Here’s a Look at What It’s Like to Be a Cupcake Bouncer

Look at all those Carrie Bradshaw fans.
Look at all those Carrie Bradshaw fans. Photo: Rich Press/Bloomberg News/Getty Images

Jason Diamond has moved on to a somewhat more satisfying career, but it turns out the Men’s Journal editor was the Anthony the Cronut Bouncer of the aughts, dutifully serving as one of Magnolia Bakery’s doorkeepers. In an essay for the Billfold, he shows very little nostalgia for those cupcake glory days — to use his words, he would’ve “rather been doing just about anything else.”

Diamond says management stuck him on door duty because he’s 220 pounds with a “fair amount of body hair.” The bouncer maxim back then was “Sometimes people act like children. So you have to treat them like children.” He adds they all straight-up “hated the customers equally” and “felt nothing but white-hot rage every time one of them said, ‘Aren’t you getting so fat working here? I would eat everything!’” His fleeting fit of sympathy seems to have been apologizing to Lou Reed when somebody blasted “Sunday Morning” and the rock legend “stormed out of the bakery.”
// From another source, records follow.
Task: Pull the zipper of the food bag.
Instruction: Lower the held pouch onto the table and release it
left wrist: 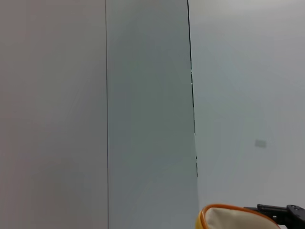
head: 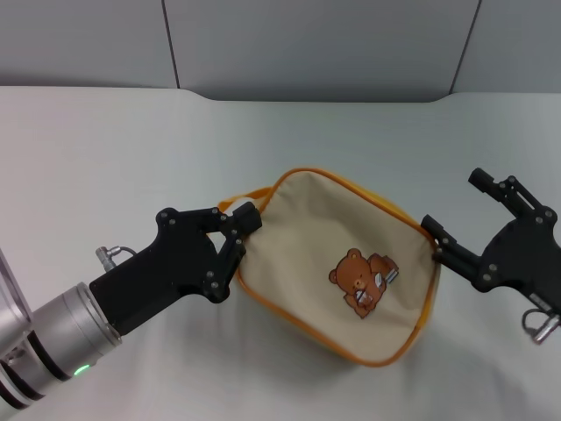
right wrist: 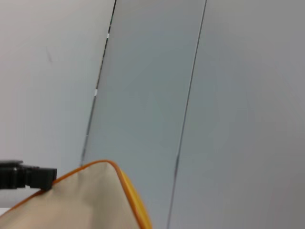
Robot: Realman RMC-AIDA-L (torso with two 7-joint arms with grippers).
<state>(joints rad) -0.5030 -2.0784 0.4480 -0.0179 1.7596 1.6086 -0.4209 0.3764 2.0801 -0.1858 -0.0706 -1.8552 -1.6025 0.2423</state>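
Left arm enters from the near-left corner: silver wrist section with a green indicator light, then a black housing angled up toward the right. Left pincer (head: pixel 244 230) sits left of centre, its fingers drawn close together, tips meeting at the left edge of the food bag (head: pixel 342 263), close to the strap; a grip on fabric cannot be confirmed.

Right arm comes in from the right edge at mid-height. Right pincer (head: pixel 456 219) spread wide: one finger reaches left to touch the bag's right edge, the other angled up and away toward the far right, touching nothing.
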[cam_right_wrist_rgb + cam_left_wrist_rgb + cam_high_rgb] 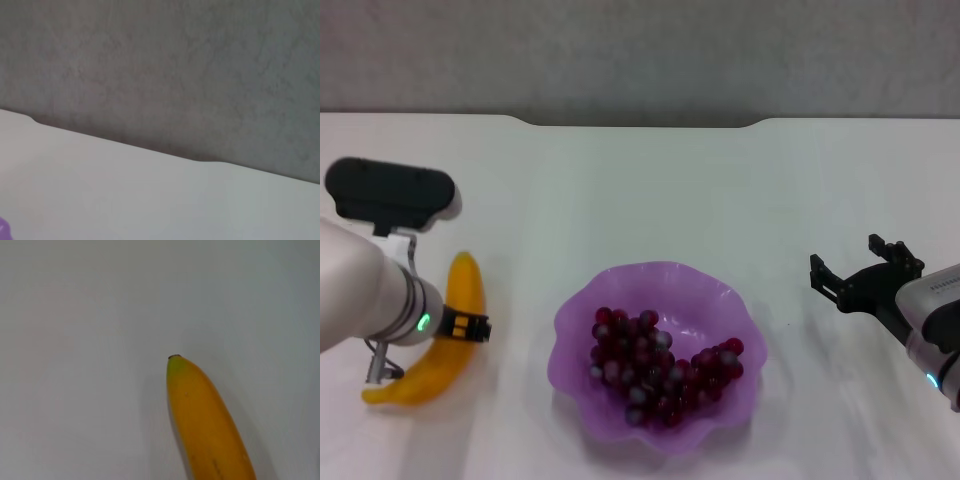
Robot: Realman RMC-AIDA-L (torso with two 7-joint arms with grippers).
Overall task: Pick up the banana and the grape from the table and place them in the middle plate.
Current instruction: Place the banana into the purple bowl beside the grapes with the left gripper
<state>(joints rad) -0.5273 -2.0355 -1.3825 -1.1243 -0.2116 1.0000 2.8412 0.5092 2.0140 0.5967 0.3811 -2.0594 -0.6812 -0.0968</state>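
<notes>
The banana (448, 330) lies on the white table (650, 190) at the left, and its tip fills the left wrist view (205, 420). My left gripper (463, 327) is down at the banana's middle, with the arm covering part of the fruit. The grape (660, 368) bunch rests inside the middle plate (572, 322), a purple scalloped bowl at the front centre. A sliver of the middle plate (2, 227) shows in the right wrist view. My right gripper (860, 268) hovers open and holding nothing to the right of the plate.
The table's far edge (640, 124) has a shallow notch and meets a grey wall (175, 65). Bare white tabletop lies behind the plate and between the plate and each arm.
</notes>
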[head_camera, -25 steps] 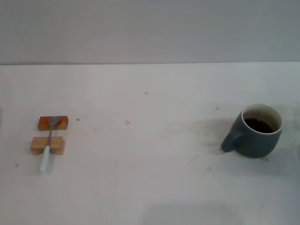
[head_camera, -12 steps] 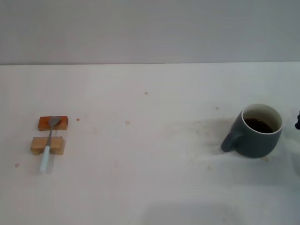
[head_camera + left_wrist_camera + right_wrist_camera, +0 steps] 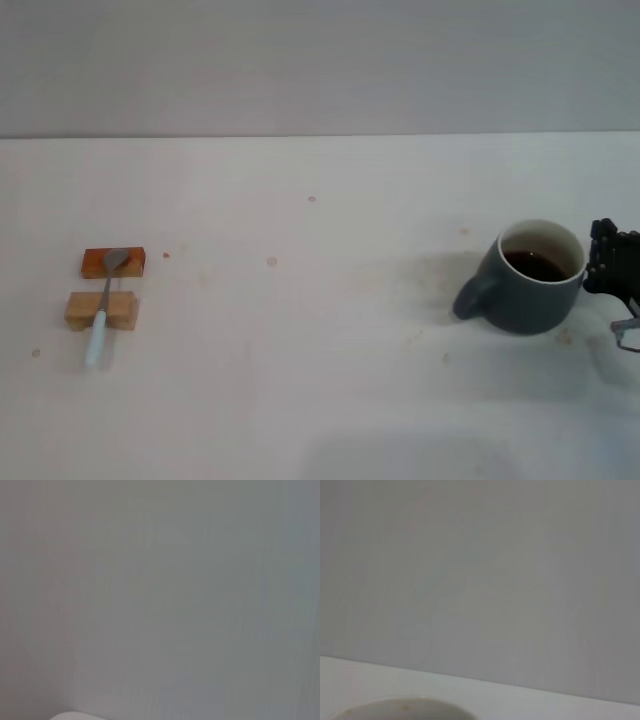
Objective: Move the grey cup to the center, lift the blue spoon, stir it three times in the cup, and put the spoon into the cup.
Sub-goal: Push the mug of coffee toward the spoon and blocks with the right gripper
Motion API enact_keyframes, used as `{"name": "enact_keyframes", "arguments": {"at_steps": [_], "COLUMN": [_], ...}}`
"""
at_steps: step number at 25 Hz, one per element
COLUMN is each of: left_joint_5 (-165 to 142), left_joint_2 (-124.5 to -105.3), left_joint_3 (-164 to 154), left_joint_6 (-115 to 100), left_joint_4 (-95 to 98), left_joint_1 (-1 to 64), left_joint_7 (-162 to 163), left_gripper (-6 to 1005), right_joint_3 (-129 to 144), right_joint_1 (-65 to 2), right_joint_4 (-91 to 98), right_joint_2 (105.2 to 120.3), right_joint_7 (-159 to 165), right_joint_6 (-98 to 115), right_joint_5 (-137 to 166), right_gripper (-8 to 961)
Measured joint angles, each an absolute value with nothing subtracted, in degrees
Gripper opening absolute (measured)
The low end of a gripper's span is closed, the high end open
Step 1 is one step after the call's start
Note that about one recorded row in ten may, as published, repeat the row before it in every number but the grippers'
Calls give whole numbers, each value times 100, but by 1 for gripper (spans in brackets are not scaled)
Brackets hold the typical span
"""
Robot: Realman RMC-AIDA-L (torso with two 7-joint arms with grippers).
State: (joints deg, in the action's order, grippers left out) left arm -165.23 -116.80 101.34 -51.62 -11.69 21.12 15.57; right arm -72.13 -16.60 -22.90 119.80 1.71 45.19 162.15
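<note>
Head view, near to far. Spoon point(image 3: 103, 312) on the robot's left of the white worktop point(image 3: 300, 380): pale blue handle nearest, pointing toward the robot, shaft lying across a tan block point(image 3: 101, 309), grey bowl resting on an orange-brown block point(image 3: 113, 262) just behind it. The two blocks sit near each other, not touching.

Cup point(image 3: 527, 278) on the robot's right side, well apart from the spoon, upright, dark liquid inside, white rim, loop handle turned toward the worktop's middle. It's off-centre, closer to the right edge.

R claw point(image 3: 612, 262) comes in at the right edge, dark, right up against the cup's outer wall on the side opposite the handle; looks like contact, but can't tell if it's open, closed or gripping the cup – only part of it is in shot.

L claw: not seen anywhere. L wrist cam shows only blank grey wall.

R wrist cam: grey wall, strip of worktop, and the cup's pale rim point(image 3: 400, 707) at the edge.
</note>
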Motion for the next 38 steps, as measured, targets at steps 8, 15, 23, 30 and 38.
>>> {"name": "enact_keyframes", "arguments": {"at_steps": [8,15,23,30,38], "left_joint_5": [-16524,-16524,-16524,-16524,-16523], "left_joint_2": [-11694,-11706,-11724,-11726,-11733], "left_joint_3": [10152,10160,10160,10193,10230], "left_joint_6": [-5205,-5212,-5212,-5236,-5271], "left_joint_4": [-1183,-1202,-1248,-1257,-1257], "left_joint_1": [2097,2098,2093,2057,2029], "left_joint_7": [1556,1556,1556,1558,1561], "left_gripper": [627,625,622,620,617], "right_joint_3": [-6804,-6556,-6454,-6119,-5800], "right_joint_1": [-1670,-1784,-1938,-2082,-2373], "right_joint_4": [-2780,-3048,-3347,-3644,-3799], "right_joint_2": [11930,11906,11892,11849,11846], "right_joint_7": [163,150,146,143,140], "right_joint_6": [3897,3425,3016,2633,2256], "right_joint_5": [16245,16368,16695,16712,16717], "right_gripper": [38,38,36,34,29]}}
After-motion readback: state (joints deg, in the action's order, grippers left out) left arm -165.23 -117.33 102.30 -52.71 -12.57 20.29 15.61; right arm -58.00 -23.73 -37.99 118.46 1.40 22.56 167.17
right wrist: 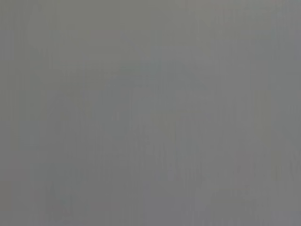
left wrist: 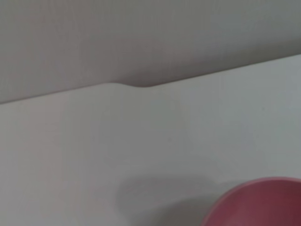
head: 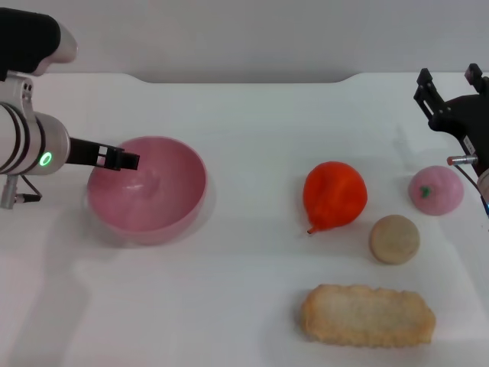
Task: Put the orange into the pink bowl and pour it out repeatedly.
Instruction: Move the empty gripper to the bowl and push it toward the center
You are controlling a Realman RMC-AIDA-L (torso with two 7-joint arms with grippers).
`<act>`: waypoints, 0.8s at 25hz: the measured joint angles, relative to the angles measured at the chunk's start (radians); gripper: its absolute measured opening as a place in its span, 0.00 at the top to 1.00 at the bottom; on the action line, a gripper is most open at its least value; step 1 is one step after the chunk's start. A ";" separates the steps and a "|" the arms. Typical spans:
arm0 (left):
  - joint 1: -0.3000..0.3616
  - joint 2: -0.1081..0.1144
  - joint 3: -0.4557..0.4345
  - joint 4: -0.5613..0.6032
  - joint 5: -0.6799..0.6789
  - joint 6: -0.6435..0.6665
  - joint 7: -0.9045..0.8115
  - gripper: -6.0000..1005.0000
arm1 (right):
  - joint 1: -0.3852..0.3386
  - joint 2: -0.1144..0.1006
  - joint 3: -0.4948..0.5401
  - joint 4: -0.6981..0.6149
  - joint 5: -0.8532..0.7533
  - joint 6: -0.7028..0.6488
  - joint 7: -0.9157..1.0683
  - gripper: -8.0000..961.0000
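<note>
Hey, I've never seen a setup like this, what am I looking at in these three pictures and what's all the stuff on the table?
This is a two-armed robot at a white table. The big picture comes from a camera on its head, looking down. The other two come from cameras on its wrists: the left one shows the table and the pink bowl's rim, the right one shows only plain grey.

The left gripper reaches over the near rim of the pink bowl, which is empty. The right gripper waits at the far right edge, holding nothing.

Lying loose on the table are the orange, a small pink ball with a green mark, a beige ball and a flat biscuit-like piece.
</note>
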 joint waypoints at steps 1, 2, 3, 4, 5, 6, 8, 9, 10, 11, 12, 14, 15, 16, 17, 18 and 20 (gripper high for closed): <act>-0.010 0.000 0.001 -0.024 0.000 0.001 0.000 0.22 | 0.000 0.000 0.000 0.000 0.000 0.000 0.000 0.25; -0.014 0.000 0.003 -0.035 -0.001 -0.001 0.000 0.22 | 0.000 0.000 0.000 0.000 0.000 0.000 0.000 0.25; -0.014 0.000 0.003 -0.035 -0.001 -0.001 0.000 0.22 | 0.001 -0.001 0.000 0.000 0.000 0.000 0.000 0.25; -0.014 0.000 0.003 -0.035 -0.001 -0.001 0.000 0.22 | 0.001 -0.001 0.000 0.000 0.000 0.000 0.000 0.25; -0.017 0.000 0.007 -0.043 -0.002 -0.001 0.001 0.22 | 0.001 -0.001 0.000 0.000 0.000 0.000 0.000 0.25; -0.019 0.000 0.013 -0.056 -0.003 0.003 0.001 0.22 | 0.001 -0.001 -0.001 0.000 0.000 0.000 0.000 0.25; -0.020 0.001 0.013 -0.064 -0.003 0.004 0.001 0.22 | 0.001 -0.001 0.000 -0.001 0.000 0.000 -0.001 0.25; -0.022 0.001 0.013 -0.069 -0.003 0.005 0.001 0.22 | 0.001 -0.001 0.001 -0.001 0.000 0.000 -0.001 0.25; -0.022 0.001 0.013 -0.069 -0.003 0.005 0.001 0.22 | 0.001 -0.002 0.001 -0.001 0.000 0.000 -0.001 0.25; -0.023 0.001 0.012 -0.074 -0.003 0.007 0.001 0.22 | 0.001 -0.002 0.001 -0.001 0.000 0.000 -0.001 0.25; -0.023 0.001 0.013 -0.074 -0.003 0.007 0.001 0.22 | 0.001 -0.002 0.001 -0.001 0.000 0.000 -0.001 0.25; -0.024 0.000 0.014 -0.078 -0.003 0.009 0.001 0.22 | 0.001 -0.002 0.002 -0.002 0.000 0.000 -0.001 0.25; -0.028 0.000 0.015 -0.089 -0.004 0.012 0.001 0.22 | 0.002 -0.002 0.002 -0.002 0.000 0.000 -0.001 0.25; -0.031 0.000 0.015 -0.095 -0.004 0.012 0.000 0.22 | 0.003 -0.002 0.002 -0.002 0.000 0.000 -0.001 0.25; -0.037 0.000 0.015 -0.106 -0.004 0.012 0.000 0.22 | 0.004 -0.002 0.002 -0.002 0.000 0.000 -0.001 0.25; -0.041 0.001 0.015 -0.113 -0.004 0.012 0.000 0.22 | 0.005 -0.003 0.003 -0.003 0.000 0.000 -0.001 0.26; -0.046 0.001 0.015 -0.119 -0.004 0.013 0.000 0.22 | 0.005 -0.003 0.005 -0.006 0.000 0.000 -0.001 0.26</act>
Probably the saddest news, however, is for the out-of-towners who may or may not have traveled to NYC for the purpose of acquiring a Magnolia cupcake: “On weekends, buses filled with people on some Sex in the City tour would stop and park outside, let the tourists out to take pictures, then pass out cupcakes that we claimed were from Magnolia, but were actually from one of the bakery’s offshoots.” The horror.